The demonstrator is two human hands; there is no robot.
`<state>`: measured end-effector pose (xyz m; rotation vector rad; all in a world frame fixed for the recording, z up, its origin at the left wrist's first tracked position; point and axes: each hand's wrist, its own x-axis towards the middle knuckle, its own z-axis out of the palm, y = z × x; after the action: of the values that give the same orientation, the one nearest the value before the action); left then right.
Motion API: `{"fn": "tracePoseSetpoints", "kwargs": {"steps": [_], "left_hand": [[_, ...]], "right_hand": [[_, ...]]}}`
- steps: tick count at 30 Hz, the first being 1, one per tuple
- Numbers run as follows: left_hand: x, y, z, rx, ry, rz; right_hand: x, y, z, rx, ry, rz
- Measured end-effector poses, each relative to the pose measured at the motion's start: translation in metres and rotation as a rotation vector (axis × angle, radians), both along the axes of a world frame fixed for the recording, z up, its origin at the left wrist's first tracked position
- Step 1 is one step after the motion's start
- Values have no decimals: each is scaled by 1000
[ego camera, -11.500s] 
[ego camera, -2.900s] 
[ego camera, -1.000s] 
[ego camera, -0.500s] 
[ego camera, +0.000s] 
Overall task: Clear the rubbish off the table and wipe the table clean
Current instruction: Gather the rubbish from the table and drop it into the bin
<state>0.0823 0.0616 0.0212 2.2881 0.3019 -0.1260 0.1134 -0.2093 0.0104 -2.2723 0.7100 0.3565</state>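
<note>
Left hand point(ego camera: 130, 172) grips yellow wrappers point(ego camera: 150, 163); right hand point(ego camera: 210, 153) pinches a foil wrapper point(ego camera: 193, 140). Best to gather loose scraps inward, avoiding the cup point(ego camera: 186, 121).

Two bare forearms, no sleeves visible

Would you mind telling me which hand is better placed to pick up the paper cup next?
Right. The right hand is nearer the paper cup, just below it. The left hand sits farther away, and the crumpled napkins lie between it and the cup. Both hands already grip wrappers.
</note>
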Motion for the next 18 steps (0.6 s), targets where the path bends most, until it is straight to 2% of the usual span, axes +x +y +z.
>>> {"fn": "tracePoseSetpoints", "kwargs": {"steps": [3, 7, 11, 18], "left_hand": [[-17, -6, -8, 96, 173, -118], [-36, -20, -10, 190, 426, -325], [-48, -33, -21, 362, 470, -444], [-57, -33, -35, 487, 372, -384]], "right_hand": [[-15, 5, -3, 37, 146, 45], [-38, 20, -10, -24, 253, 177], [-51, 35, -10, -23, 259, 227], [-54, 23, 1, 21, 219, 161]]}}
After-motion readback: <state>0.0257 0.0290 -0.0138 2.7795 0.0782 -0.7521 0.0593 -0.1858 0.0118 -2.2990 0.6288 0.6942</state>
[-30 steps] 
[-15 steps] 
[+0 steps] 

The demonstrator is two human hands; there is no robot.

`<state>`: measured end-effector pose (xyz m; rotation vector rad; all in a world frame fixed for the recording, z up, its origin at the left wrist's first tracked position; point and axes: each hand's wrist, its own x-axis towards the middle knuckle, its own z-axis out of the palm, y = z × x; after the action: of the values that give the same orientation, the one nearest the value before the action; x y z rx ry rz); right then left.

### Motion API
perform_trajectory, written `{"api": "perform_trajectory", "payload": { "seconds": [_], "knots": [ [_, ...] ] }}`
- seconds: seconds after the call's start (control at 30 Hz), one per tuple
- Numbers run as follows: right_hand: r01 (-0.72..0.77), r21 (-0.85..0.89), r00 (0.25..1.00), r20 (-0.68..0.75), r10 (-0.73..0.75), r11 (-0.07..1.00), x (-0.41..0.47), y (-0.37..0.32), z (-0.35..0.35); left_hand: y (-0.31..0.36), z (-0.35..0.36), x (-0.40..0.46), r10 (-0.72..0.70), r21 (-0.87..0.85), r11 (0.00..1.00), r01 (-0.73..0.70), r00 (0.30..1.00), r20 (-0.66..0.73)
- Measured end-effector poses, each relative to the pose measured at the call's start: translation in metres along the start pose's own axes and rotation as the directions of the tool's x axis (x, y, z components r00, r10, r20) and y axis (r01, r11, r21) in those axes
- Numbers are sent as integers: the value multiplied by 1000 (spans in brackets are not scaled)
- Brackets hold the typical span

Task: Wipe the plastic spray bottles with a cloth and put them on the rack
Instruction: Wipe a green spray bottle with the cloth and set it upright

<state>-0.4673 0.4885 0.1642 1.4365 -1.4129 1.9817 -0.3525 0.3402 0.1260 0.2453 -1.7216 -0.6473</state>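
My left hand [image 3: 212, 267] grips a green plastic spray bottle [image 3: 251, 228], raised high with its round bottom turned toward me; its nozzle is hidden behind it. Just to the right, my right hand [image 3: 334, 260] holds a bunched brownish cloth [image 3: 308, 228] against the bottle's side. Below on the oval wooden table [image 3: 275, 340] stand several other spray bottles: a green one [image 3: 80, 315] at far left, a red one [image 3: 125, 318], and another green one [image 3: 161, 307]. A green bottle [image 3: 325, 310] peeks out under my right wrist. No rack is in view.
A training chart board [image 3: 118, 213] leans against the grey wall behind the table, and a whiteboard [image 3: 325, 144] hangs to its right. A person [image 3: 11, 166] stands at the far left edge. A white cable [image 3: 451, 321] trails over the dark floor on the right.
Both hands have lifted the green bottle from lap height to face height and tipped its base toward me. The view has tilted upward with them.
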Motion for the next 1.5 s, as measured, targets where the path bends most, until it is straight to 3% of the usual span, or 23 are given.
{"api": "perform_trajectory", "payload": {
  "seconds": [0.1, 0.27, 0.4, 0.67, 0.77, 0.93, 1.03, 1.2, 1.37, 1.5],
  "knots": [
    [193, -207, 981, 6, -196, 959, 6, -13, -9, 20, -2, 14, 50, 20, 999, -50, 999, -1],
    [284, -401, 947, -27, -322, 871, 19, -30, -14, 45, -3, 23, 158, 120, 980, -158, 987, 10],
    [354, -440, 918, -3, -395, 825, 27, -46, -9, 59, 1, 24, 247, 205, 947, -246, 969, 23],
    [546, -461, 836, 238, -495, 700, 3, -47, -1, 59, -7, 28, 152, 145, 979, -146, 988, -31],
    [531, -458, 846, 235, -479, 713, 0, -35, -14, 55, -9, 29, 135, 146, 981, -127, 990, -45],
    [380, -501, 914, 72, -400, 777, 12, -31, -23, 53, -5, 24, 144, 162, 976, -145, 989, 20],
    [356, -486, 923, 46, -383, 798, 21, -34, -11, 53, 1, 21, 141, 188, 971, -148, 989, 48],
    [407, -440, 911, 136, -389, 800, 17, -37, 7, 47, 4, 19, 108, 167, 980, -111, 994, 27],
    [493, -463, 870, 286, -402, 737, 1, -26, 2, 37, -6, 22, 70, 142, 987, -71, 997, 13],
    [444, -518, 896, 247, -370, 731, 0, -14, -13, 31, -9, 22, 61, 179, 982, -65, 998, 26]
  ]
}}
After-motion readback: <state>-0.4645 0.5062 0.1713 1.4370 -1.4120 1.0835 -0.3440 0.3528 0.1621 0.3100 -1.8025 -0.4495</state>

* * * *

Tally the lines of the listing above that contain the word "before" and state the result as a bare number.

2